The following is the authors’ response to the previous reviews

Reviewer #1:

“I am sorry to dwell on the point of naming the newly identified families of adhesion GPCRs in choanoflagellates. I commented: "Can the authors suggest another scheme (mind to avoid the subfamily I-IX or the alternative ADGRA-G,L,V subfamily schemes of metazoan aGPCRs) and adapt their numbering throughout the text and all figures/supplementary figures/supplementary files." Now the authors have changed the Roman numeral numbering (previously used by the adhesion GPCR field to denominate metazoan receptor families) to the other option that I explicitly said should be obsolete, the numbering by capital letters (which is in use since its introduction in 2015 in Hamann et al., Pharmacol Rev, 2015).

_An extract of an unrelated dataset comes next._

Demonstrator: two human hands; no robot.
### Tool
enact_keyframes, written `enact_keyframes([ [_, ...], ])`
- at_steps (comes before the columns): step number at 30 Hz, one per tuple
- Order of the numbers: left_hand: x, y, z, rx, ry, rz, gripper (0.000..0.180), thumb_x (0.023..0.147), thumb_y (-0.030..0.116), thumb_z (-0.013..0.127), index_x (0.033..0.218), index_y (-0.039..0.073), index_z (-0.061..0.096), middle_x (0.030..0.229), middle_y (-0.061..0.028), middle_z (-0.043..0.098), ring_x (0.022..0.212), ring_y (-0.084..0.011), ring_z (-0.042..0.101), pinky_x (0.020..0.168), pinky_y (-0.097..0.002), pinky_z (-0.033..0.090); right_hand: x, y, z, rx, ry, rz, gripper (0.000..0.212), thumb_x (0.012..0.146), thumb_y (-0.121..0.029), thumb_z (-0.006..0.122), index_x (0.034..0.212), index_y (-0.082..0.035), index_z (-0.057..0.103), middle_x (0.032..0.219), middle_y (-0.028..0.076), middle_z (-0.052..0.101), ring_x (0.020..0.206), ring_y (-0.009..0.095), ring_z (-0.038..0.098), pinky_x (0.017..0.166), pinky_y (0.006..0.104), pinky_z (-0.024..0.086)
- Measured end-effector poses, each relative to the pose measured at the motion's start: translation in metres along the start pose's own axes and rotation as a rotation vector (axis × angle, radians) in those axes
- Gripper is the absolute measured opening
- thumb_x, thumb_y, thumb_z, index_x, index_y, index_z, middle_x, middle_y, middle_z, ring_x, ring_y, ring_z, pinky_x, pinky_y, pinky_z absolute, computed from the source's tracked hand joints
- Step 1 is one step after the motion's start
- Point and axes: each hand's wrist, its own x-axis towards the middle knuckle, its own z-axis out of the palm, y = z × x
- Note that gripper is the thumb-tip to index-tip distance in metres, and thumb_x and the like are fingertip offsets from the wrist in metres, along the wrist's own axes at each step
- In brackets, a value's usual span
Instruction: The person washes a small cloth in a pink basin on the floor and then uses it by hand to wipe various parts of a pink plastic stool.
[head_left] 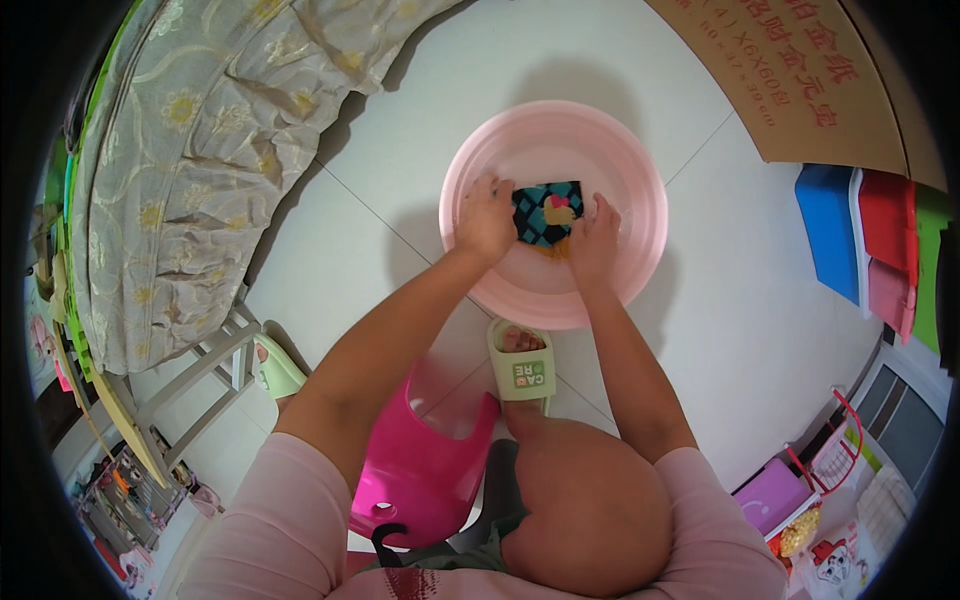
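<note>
- At the far left, a bed [190, 150] with a grey floral cover curves along the edge of my view, with a pale frame [205, 375] below it.
- Beside that frame, my left foot sits in a light green slipper [275, 368] on the white tiled floor [330, 250].
- I sit on a bright pink plastic stool [425, 465]; its seat shows between my legs.
- My left hand [487, 218] reaches into the pink basin [640, 190] and closes over the left edge of a small dark cloth [545, 212], fingers curled and pressed together on it.
- The cloth has a teal diamond pattern and a pink and yellow patch; it is held bunched between my two hands, above the middle of the basin.
- Whether the basin holds water I cannot tell; its inside looks pale and smooth, and nothing but the cloth and my hands shows in it.
- My right hand [596, 240] grips the cloth's right edge, fingers bent and tight together, knuckles upward.
- Just below the basin's near rim, my right foot rests in a second green slipper [522, 365].
- At the upper right, a brown cardboard sheet [800, 80] with red print lies on the floor.
- Below it stand blue, red and green plastic stools [870, 240] in a row.
- At the lower right are a purple box [775, 495] and a wire basket [835, 455].
</note>
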Motion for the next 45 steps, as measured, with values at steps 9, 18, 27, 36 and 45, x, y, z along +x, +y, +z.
enact_keyframes([
  [9, -0.017, -0.009, 0.034, 0.418, -0.042, 0.329, 0.072, 0.089, 0.041, 0.060, 0.150, 0.018, 0.033, 0.157, -0.0129, 0.024, 0.142, -0.0427, 0.022, 0.112, -0.0626, 0.020, -0.013, -0.009, 0.016, -0.629, -0.131, -0.362, 0.065, 0.092, -0.032, 0.059, 0.151, -0.030, 0.030, 0.157, 0.009, 0.021, 0.140, 0.044, 0.022, 0.109, 0.0644, 0.021],
  [18, -0.002, 0.010, 0.035, -0.181, -0.005, -0.052, 0.046, 0.097, 0.039, 0.052, 0.134, 0.013, 0.055, 0.133, -0.0154, 0.049, 0.114, -0.0301, 0.052, 0.099, -0.0394, 0.042, -0.003, -0.004, 0.033, -0.419, 0.105, 0.032, 0.049, 0.091, -0.033, 0.061, 0.136, -0.016, 0.047, 0.136, 0.019, 0.044, 0.112, 0.040, 0.052, 0.091, 0.0529, 0.043],
  [27, 0.009, 0.007, 0.021, -1.363, -0.482, -0.690, 0.043, 0.102, 0.044, 0.041, 0.114, 0.010, 0.065, 0.090, -0.0033, 0.061, 0.084, -0.0161, 0.059, 0.071, -0.0300, 0.049, -0.035, -0.050, 0.051, 0.618, -0.079, 0.229, 0.027, 0.097, -0.021, 0.056, 0.086, 0.003, 0.061, 0.075, 0.015, 0.063, 0.069, 0.015, 0.058, 0.064, 0.0313, 0.045],
  [36, 0.008, 0.012, 0.029, -0.019, -0.267, -0.127, 0.052, 0.100, 0.040, 0.037, 0.092, -0.002, 0.066, 0.087, -0.0248, 0.065, 0.088, -0.0421, 0.064, 0.080, -0.0476, 0.052, -0.041, -0.044, 0.032, -0.024, 0.093, -0.169, 0.024, 0.095, -0.020, 0.054, 0.077, -0.005, 0.057, 0.065, 0.015, 0.062, 0.054, 0.036, 0.059, 0.049, 0.0451, 0.046],
  [45, -0.024, 0.010, 0.027, 0.438, 0.111, 0.288, 0.051, 0.087, 0.028, 0.063, 0.135, 0.016, 0.051, 0.146, -0.0128, 0.042, 0.124, -0.0359, 0.049, 0.100, -0.0545, 0.039, -0.020, -0.019, 0.012, -0.438, 0.021, -0.169, 0.067, 0.086, -0.014, 0.064, 0.146, -0.026, 0.036, 0.128, 0.024, 0.046, 0.111, 0.041, 0.050, 0.091, 0.0512, 0.044],
])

The authors write: "Phylogenetic analysis of the 7TM domains of choanoflagellates uncovered at least 19 subfamilies of aGPCRs (subfamilies A-S ...". I am thus afraid this has not addressed my point at all. For example, in the revised numbering scheme for Choanoflagellates aGPCR subfamilies of the authors the now used "A" descriptor, which are predicted to contain a HYR domain, can be mistaken for ADGRA homologs (abbreviated as "A" receptors, previously termed subfamily III aGPCRs) of metazoan aGPCRs, which contain HRM and LRR domains. Likewise, choanoflagellate "E" receptors are predicted to harbour LRR repeats, but metazoan ADGRE (abbreviated as "E" too) are characterised by their EGF domains. This clearly underlines the need to devise a numbering scheme for the newly described choanoflagellate aGPCR homologs so they cannot be confused with the receptors from other kingdoms, for which identical naming conventions exist. Please change this, e.g. by numbering/denominating the choanoflagellate subfamilies by greek letters (or your pick of any other ordering system that does not lend itself to be mistaken with the previous and existing aGPCR classifications) and change the manuscript and figures accordingly.”

We have now re-labeled the choanoflagellate aGPCR subfamilies, previously numbered from A to S, using Greek alphabetical enumeration (from α to τ). Changes have been made throughout the main text, in Figure 5, and in Supplementary Figures S6 and S7.